志保の言葉を聞いて、彼は可笑そうに笑った。何がそれほど、と思いながらそれを尋ねる気もしなかった。
「悟くんもさ、歌えるよね」
「歌えるけど、いいの? お前に関しては若者を立てるとかしないよ?」
雑談の続きのように清乃が誘って、試すように悟が乗った。
「ーははッ」
高く短く笑う。ぞわり、と、その笑い声に鳥肌が立ったのはステージ上の人間だけではないだろう。一瞬だ。もう、その男の仮面は神風清乃ではない。
彼はスタンドマイクに口を寄せる。
「返り討ちにしてやるよ」
低く交戦的な声が響いた。その瞳にはぎらりと光が差して、悟を射抜いている。たまんないね、と悟が呟いたのはきっと誰にも聞こえていない。
ここからが、清乃の舞台だ。

二、三曲分と言った通り、清乃は茶番に加え二曲しっかり歌い終えてステージを降り、二階席に戻ってきた。さっきまでステージで歌っていたとは思えないほど、いつもの清乃だ。
「君ほんとに人間?」
再び席を代わりながら、傑が笑った。清乃は小首を傾げて見せてから、人差し指を唇に当てて、目を細めてにこりと微笑んだ。パッと、ステージのライトが偶然清乃を照らす。

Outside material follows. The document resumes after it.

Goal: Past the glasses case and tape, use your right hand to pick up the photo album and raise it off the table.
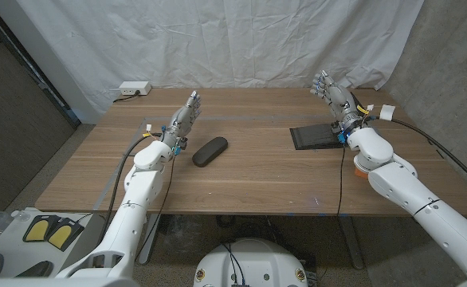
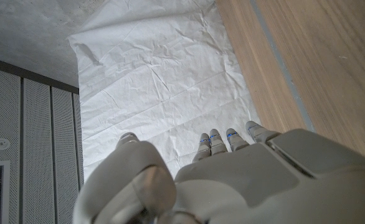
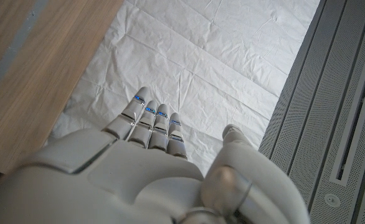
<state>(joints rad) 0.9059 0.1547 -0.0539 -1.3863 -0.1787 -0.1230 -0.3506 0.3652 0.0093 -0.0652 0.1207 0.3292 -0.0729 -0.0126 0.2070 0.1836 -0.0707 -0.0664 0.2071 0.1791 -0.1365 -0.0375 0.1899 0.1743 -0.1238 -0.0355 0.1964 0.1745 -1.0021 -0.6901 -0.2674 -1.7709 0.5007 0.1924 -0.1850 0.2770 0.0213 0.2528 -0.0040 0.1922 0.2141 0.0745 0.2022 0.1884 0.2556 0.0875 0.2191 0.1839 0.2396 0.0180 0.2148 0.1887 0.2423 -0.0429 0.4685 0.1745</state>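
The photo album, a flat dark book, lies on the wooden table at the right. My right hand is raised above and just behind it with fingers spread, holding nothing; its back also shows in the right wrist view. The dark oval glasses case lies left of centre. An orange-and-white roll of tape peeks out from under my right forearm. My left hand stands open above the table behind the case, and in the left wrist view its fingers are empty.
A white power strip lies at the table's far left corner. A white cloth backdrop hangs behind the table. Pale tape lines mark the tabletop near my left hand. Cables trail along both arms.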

底で燃えたぎるような熱さを見せたステージとは違う、妖しくどこか冷ややかな美しい笑み。
「えっっろ!てかずっる!!僕にもやって!!」
その笑みについ見惚れた周囲を割って声が飛んだ。今にも抱きかんばかりの悟を制して傑に引き渡すと、清乃はステージに向き直った。
「客が捌ける前に出るか、客が出切るの待つ?」
音が小さくなるタイミングで耳を打つ。
「どちらでも」
「じゃあ早めに出よう」
「挨拶、していかなくていいの」
「もうしてきたからいいよ」
はじめからそのつもりだったのなら、聞かなければいいのに。そう思ったけれど、清乃はいつだってそうだ。自分だけの問題でない場合、勝手に決めたりはしない。
誰にでも、そうなのだろうか。友人に見せる顔は、二人だけの時に見せることのない顔だけれど、志保の前で隠すわけでもない。自分の前でして見せる顔も、誰に隠すわけでもないのだろうか。
何者にでもなれる男の、本当の顔はきっと誰も知らない。どれが演技で、どれが仮面で、どれが清乃なのか。彼らのようにどれだけ熱心に彼を好いても、こうして肩が触れるほど近くにいて、何年も彼を見ていても、そうするほどにわからなくなっていく気がする。
「なんか食べて帰る?」
「そうね」
アンコールの曲が流れる中、客席を出た。ロビーで客の出を待つスタッフへの挨拶は視線だけで済ませるようだ。志保の歩幅に合わせて歩く清乃は、何も言わずに隣を歩く。
大音量に慣れた耳には、会場の外はやけに静かに思えた。